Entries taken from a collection

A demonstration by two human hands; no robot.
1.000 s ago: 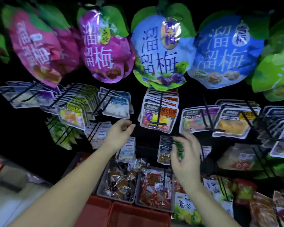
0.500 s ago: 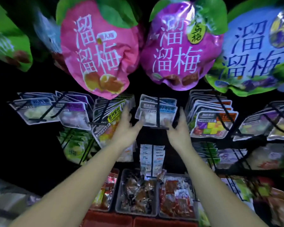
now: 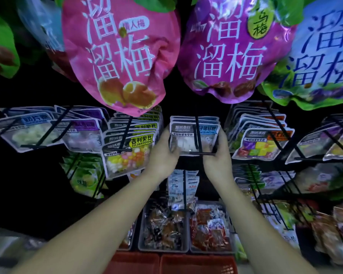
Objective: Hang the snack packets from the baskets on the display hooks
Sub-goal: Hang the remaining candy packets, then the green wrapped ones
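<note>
Largest in view, two plum bags hang at the top: a pink bag (image 3: 119, 56) at 11 o'clock and a purple bag (image 3: 232, 50) at 1 o'clock, with a blue-and-green bag (image 3: 325, 56) at 2 o'clock. Below them a dark rack carries rows of small packets on black display hooks. At the centre hangs a stack of clear snack packets with blue labels (image 3: 194, 135) on a double-wire hook (image 3: 198, 133) whose front bar crosses the foremost packet's lower edge. To its 9 o'clock hangs a yellow-labelled packet of coloured beans (image 3: 127, 155); to its 3 o'clock, an orange-labelled packet of coloured cubes (image 3: 259, 143). At 6 o'clock sit two grey trays (image 3: 141, 230) of wrapped snacks, and below them the rims of red baskets (image 3: 196, 264). The left hand (image 3: 162, 153) clasps the left edge of the foremost blue-labelled packet, thumb across its front, fingers hidden behind. The right hand (image 3: 218, 155) grips the right edge and lower corner likewise, partly curled around it. Both forearms reach up from the lower frame.
</note>
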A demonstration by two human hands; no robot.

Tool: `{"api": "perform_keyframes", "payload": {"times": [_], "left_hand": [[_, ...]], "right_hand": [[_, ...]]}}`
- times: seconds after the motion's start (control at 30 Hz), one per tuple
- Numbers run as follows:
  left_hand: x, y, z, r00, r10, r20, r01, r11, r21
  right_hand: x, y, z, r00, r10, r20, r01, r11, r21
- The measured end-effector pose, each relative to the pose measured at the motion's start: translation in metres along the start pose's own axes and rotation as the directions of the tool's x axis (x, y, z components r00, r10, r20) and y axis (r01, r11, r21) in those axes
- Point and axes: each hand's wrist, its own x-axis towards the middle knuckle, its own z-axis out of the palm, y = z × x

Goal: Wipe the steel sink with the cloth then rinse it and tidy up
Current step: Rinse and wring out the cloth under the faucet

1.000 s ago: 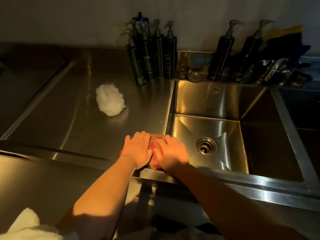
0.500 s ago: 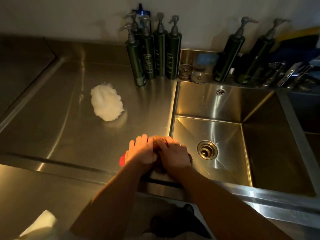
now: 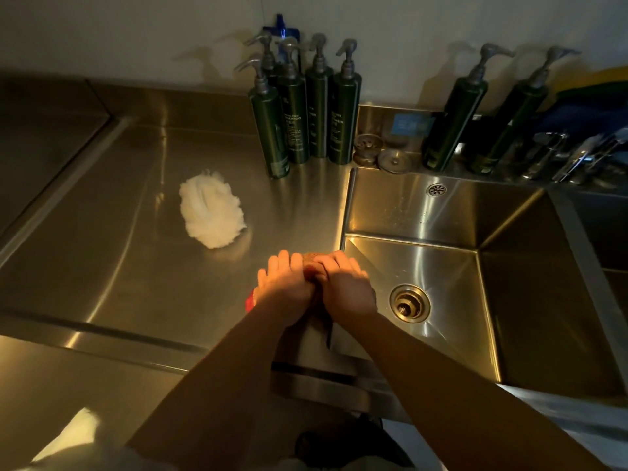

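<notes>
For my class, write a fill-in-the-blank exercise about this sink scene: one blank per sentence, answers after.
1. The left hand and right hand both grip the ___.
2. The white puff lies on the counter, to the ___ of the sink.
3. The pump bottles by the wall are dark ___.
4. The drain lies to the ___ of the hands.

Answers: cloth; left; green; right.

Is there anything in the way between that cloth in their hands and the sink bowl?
Nothing visible. The left hand and right hand hold the cloth at the left rim of the sink, whose bowl shows only the drain.
</notes>
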Motion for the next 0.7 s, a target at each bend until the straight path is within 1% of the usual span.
{"api": "perform_keyframes", "payload": {"times": [0.07,0.17,0.23,0.33,0.4,0.43,0.47,0.5,0.53,0.57,0.6,0.63,0.7], "left_hand": [[0.001,-0.012,-0.002,0.999,-0.028,0.027,0.030,0.999,-0.044],[0.006,-0.037,-0.012,0.996,-0.082,0.021,0.084,0.985,-0.150],[0.006,-0.053,-0.025,0.995,-0.095,0.012,0.095,0.983,-0.155],[-0.001,-0.074,-0.041,0.996,-0.087,-0.014,0.085,0.990,-0.111],[-0.008,-0.083,-0.044,0.996,-0.092,0.013,0.093,0.990,-0.104],[-0.012,-0.086,-0.042,0.994,-0.088,0.060,0.093,0.992,-0.085],[-0.017,-0.086,-0.038,0.989,-0.085,0.123,0.094,0.993,-0.070],[-0.021,-0.085,-0.031,0.979,-0.090,0.185,0.106,0.991,-0.078],[-0.025,-0.082,-0.025,0.967,-0.101,0.233,0.131,0.985,-0.116],[-0.028,-0.077,-0.018,0.959,-0.120,0.258,0.168,0.971,-0.172],[-0.029,-0.072,-0.013,0.954,-0.145,0.264,0.209,0.950,-0.231],[-0.029,-0.067,-0.008,0.949,-0.172,0.263,0.245,0.928,-0.279],[-0.026,-0.061,-0.003,0.943,-0.195,0.271,0.279,0.906,-0.319]], "right_hand": [[0.001,-0.012,-0.005,1.000,-0.012,0.007,0.011,0.994,0.107],[0.014,-0.036,-0.008,0.997,0.008,0.075,-0.033,0.941,0.338],[0.024,-0.053,-0.006,0.996,0.005,0.089,-0.040,0.920,0.391],[0.026,-0.076,0.001,1.000,0.002,0.023,-0.013,0.864,0.503],[0.022,-0.083,0.006,1.000,-0.006,0.008,0.001,0.853,0.522],[0.020,-0.081,0.009,1.000,0.002,0.028,-0.015,0.880,0.474],[0.016,-0.076,0.013,0.999,0.017,0.050,-0.034,0.930,0.366],[0.012,-0.068,0.016,0.998,0.037,0.059,-0.049,0.976,0.213],[0.005,-0.060,0.019,0.996,0.070,0.052,-0.073,0.995,0.062],[-0.004,-0.053,0.022,0.993,0.117,0.022,-0.116,0.992,-0.056],[-0.012,-0.048,0.023,0.986,0.169,-0.015,-0.170,0.978,-0.124],[-0.018,-0.044,0.025,0.978,0.205,-0.036,-0.209,0.967,-0.144],[-0.025,-0.042,0.025,0.979,0.196,-0.055,-0.202,0.970,-0.137]]}}
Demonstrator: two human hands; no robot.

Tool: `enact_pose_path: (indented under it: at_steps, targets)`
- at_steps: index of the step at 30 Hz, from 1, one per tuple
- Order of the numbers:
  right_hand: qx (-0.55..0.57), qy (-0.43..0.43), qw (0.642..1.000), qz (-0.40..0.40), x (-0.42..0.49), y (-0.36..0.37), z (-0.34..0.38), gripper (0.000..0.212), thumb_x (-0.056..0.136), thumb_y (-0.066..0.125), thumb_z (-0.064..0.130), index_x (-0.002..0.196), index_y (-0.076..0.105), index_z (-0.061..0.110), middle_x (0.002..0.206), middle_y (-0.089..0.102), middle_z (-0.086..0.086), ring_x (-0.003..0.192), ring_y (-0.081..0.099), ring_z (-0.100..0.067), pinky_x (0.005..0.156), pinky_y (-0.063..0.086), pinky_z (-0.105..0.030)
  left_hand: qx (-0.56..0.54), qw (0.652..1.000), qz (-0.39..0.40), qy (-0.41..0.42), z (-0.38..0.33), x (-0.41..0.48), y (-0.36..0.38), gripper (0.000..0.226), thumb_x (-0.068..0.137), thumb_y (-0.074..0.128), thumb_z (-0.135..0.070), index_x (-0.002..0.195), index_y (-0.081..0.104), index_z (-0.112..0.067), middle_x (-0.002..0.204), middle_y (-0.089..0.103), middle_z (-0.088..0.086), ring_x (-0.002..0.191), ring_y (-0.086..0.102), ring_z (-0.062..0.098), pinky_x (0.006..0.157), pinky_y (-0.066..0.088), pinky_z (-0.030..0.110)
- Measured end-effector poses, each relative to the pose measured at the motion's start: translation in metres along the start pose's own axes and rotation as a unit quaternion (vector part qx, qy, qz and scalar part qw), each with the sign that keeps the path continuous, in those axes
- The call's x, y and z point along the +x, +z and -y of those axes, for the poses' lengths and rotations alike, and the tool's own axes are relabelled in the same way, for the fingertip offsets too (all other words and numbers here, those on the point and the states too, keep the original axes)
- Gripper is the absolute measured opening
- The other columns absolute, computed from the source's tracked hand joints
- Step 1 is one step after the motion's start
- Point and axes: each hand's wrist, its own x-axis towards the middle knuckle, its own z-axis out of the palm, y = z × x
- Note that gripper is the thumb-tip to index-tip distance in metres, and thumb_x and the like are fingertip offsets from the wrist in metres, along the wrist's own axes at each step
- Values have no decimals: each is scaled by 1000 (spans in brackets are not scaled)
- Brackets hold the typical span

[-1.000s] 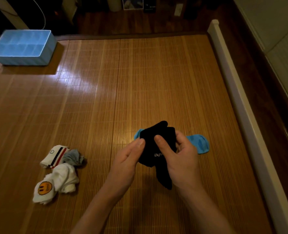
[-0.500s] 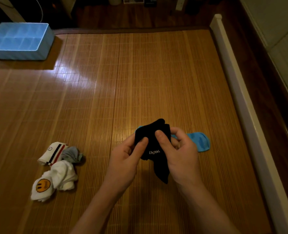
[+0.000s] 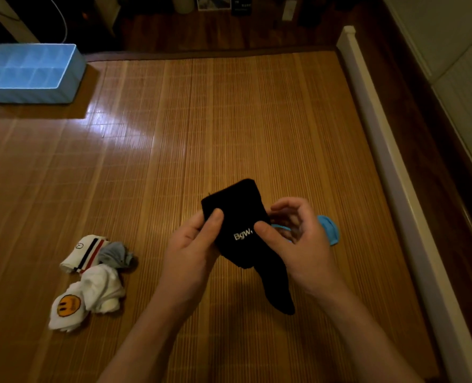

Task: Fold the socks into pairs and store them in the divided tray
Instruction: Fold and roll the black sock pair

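A black sock (image 3: 240,217) with white lettering hangs above the bamboo mat, its toe end drooping toward me. My left hand (image 3: 193,250) pinches its left edge with the thumb on top. My right hand (image 3: 295,239) presses its thumb on the sock's right edge, while its fingers curl loosely off to the right. A light blue sock (image 3: 330,229) lies on the mat beneath, mostly hidden by my right hand. The blue divided tray (image 3: 32,73) stands at the far left corner.
A small pile lies at the left: a white sock with dark and red stripes (image 3: 84,252), a grey sock (image 3: 115,254) and a white sock with a yellow smiley face (image 3: 74,302). A white rail (image 3: 389,167) borders the mat on the right.
The black sock's cuff has spread flatter and wider between my hands. My right fingers have loosened and opened away from the sock. The camera tilted slightly.
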Motion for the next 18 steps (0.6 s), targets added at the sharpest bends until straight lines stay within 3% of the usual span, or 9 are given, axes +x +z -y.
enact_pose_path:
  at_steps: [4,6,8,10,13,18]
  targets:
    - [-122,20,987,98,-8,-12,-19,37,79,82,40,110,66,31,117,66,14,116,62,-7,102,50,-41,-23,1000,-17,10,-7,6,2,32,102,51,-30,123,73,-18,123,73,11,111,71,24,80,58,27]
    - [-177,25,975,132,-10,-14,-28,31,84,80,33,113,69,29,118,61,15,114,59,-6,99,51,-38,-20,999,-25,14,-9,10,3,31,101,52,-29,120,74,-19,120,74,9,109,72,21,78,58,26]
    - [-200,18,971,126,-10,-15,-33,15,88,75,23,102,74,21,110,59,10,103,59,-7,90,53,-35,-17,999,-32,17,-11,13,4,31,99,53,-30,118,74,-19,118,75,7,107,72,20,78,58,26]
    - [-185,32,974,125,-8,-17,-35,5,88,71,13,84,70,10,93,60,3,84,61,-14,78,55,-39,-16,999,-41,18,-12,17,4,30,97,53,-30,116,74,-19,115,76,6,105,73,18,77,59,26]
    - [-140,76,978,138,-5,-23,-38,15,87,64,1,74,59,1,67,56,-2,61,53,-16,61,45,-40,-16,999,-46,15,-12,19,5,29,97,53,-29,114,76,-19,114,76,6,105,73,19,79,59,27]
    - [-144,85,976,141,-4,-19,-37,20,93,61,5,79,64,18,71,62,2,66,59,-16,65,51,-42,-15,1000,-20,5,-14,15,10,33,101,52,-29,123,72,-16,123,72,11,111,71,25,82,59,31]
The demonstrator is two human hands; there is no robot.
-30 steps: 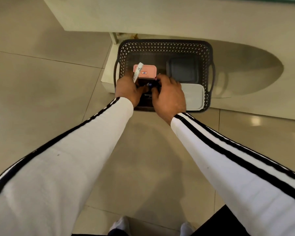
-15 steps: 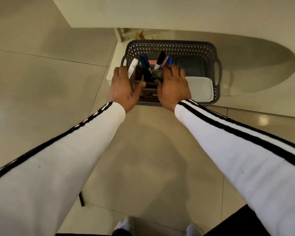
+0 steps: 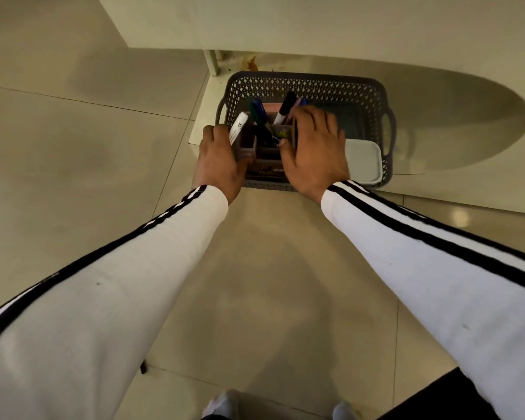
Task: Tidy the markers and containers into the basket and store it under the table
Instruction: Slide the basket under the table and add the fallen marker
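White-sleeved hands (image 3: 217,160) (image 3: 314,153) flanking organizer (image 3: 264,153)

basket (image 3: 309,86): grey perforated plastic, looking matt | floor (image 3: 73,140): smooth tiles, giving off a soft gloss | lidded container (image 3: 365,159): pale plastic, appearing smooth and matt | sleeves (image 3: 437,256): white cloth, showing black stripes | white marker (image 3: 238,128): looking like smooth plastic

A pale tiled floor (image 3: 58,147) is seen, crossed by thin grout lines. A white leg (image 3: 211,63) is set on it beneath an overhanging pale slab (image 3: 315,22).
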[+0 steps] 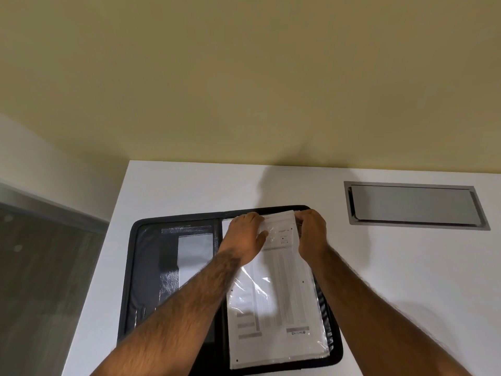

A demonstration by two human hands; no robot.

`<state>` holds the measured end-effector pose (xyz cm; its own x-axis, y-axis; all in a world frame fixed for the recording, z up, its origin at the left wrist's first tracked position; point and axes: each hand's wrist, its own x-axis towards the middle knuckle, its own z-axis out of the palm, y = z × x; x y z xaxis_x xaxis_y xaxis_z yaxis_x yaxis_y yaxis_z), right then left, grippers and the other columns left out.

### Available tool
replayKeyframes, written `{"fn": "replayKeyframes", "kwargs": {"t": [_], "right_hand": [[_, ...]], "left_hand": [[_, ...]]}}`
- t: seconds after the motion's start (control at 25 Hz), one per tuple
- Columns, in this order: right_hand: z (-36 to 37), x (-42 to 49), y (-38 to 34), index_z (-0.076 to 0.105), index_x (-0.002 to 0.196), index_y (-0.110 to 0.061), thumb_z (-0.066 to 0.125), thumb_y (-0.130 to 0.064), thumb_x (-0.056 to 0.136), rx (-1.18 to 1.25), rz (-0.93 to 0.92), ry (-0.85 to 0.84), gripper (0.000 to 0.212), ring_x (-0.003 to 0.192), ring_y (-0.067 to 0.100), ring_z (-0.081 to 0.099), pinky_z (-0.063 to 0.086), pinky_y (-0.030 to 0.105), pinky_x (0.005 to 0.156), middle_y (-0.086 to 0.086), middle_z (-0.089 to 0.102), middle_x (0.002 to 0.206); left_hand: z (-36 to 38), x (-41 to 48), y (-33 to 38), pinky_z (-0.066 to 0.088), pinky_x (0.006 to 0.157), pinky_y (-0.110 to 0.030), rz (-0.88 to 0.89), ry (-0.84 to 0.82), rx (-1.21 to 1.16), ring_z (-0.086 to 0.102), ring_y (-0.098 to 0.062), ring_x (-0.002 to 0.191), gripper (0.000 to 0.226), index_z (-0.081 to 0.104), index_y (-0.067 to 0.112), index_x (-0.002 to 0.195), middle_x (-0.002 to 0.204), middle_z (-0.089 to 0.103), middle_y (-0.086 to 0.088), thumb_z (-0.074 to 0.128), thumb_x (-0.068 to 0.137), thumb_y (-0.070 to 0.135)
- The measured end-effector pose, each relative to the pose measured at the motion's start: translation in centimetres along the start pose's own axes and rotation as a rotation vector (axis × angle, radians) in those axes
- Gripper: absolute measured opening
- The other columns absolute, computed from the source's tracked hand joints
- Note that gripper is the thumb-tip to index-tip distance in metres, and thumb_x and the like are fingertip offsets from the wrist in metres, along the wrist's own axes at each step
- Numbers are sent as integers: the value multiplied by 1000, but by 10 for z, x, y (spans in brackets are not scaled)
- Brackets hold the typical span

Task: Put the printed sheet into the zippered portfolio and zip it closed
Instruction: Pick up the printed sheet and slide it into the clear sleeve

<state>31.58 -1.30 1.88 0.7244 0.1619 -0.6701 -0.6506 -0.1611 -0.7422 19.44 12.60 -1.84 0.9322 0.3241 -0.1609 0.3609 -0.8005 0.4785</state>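
Printed sheet (287, 291): white, dense columns of small print, a stamped "ENTERED" near its near right corner. It lies lengthwise on the right half of the open zippered portfolio (135, 267), partly under a clear plastic sleeve (244, 299) that glints and wrinkles over its left part. Whether the sheet is fully inside the sleeve cannot be told. Far edge of the sheet sits at the far rim of the portfolio; near edge reaches almost to the near rim.

Left hand (246, 234): on the far left part of the sheet, fingers curled over its top edge, thumb pressed on the paper face. Pinching the top of the sheet and sleeve, mostly closed.

Right hand (311, 232): at the far right corner of the sheet, fingers bent down around the edge, back of the hand toward the camera. Grip on the paper edge looks closed; fingertips are hidden.

Portfolio: black, laid flat and open, zipper border running round both halves. Left half shows grey inner pockets and a pale rectangular panel (195, 253).

Tabletop (393, 280): white, carries the portfolio at its left near area. A grey metal cable hatch (414, 204) is set flush into it, far right, well apart from the portfolio. Yellowish wall (244, 77) behind; grey floor (40, 267) to the left.
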Motion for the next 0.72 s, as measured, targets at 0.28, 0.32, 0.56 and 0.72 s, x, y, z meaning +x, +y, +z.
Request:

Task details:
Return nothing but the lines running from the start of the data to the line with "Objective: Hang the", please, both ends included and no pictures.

Your response:
A demonstration by two human hands; no robot.
1.000 s ago: 
0.500 s ago: 
now: 
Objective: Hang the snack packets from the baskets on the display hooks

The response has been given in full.